Word for word, print out all of the data, omitting every image.

(Available data):
|---|

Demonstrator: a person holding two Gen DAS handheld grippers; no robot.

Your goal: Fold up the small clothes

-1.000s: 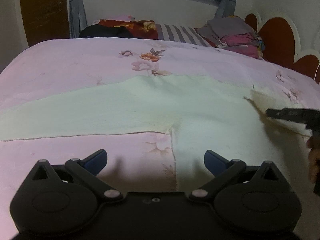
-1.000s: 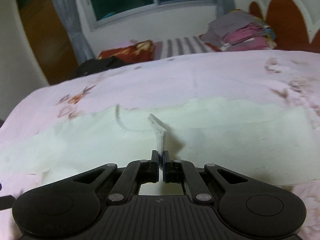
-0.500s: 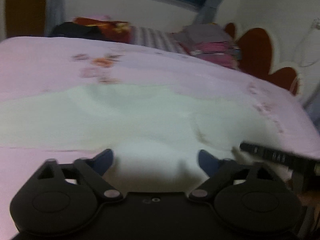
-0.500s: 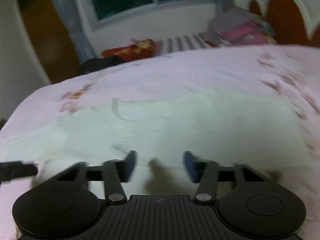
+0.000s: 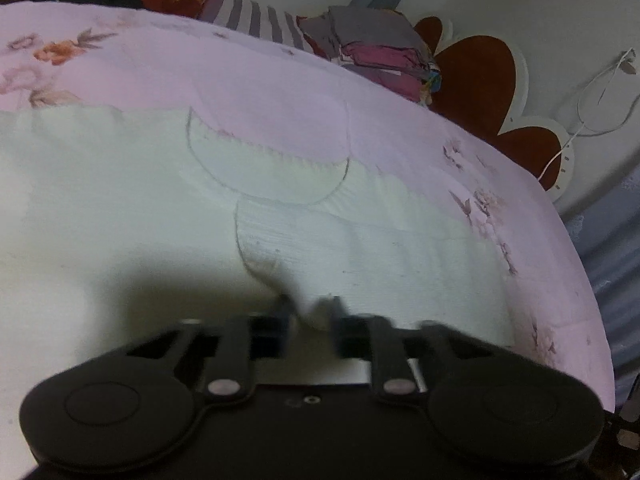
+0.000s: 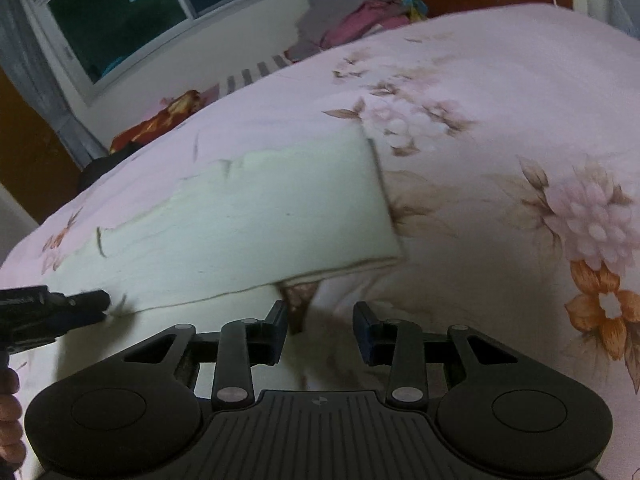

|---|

(Worked solution):
Demonstrator: a person holding two Gen DAS handheld grippers; no robot.

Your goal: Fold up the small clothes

-1.000s: 
-1.000s: 
-0.500s: 
-0.500s: 
+0.000s: 
+0.000s: 

No further answer will be given.